> **SOURCE MATERIAL**:
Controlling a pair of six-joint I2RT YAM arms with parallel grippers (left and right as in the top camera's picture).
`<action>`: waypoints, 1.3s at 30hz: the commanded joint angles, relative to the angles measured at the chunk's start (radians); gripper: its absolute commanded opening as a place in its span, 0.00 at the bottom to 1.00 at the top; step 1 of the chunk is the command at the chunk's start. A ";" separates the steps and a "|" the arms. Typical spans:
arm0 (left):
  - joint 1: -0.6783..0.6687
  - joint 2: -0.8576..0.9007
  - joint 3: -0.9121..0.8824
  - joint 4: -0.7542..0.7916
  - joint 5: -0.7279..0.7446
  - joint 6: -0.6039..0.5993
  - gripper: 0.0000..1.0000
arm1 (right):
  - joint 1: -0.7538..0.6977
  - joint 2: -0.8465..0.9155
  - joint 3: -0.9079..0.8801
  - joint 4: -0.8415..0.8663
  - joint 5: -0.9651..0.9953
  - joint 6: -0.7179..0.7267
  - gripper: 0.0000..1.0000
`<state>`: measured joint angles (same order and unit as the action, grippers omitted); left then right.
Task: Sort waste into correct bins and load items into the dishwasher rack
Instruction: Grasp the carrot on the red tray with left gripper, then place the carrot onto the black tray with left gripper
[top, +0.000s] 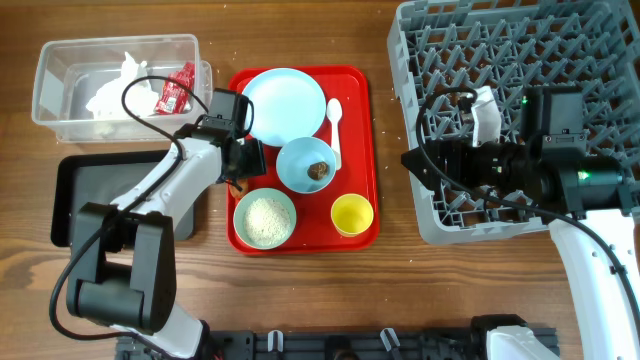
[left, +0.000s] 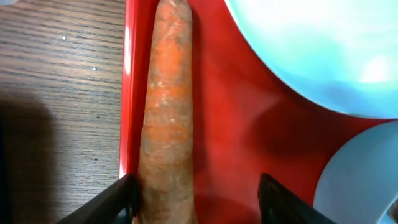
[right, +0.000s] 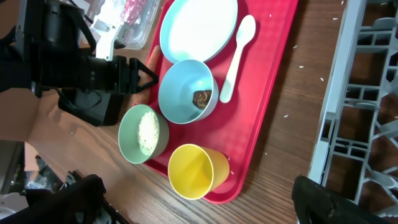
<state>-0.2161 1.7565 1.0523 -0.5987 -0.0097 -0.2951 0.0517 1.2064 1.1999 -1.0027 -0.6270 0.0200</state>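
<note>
Orange carrot (left: 168, 124), long, tapering, dull-skinned: lying lengthwise between the fingers of the left gripper (left: 198, 186) and hugging the raised left rim of the flat red serving tray (left: 230, 143). The fingers are standing spread, pinching nothing. The carrot is sitting just against the left finger and well apart from the right one.

Hazards, as judged:
- Off-centre closing. The right finger is going to travel much farther than the left, so it is likely pushing the carrot against the rim or rolling it.
- Rim contact. The left finger is hanging over the tray edge beside the brown wooden table (left: 62, 93). Catching there is risking a shallow grip or a shifted tray.
- Tilting. Most of the visible carrot is reaching ahead of the fingers, so a lift is inviting it to pivot and slip free.
- Neighbours. The large pale-blue round plate (left: 311, 50) is lying ahead and to the right, and the light-blue bowl (left: 360, 174) is just beyond the right finger, so a swinging carrot is threatening both.

Right gripper (top: 410, 162): fingers apart, carrying nothing.
</note>
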 joint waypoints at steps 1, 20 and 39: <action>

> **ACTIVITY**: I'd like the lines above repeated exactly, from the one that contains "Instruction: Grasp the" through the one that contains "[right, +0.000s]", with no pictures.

> **RESULT OF THIS TASK**:
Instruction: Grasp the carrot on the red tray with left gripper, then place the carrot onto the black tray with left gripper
[top, +0.000s] 
[left, +0.000s] 
[right, +0.000s] 

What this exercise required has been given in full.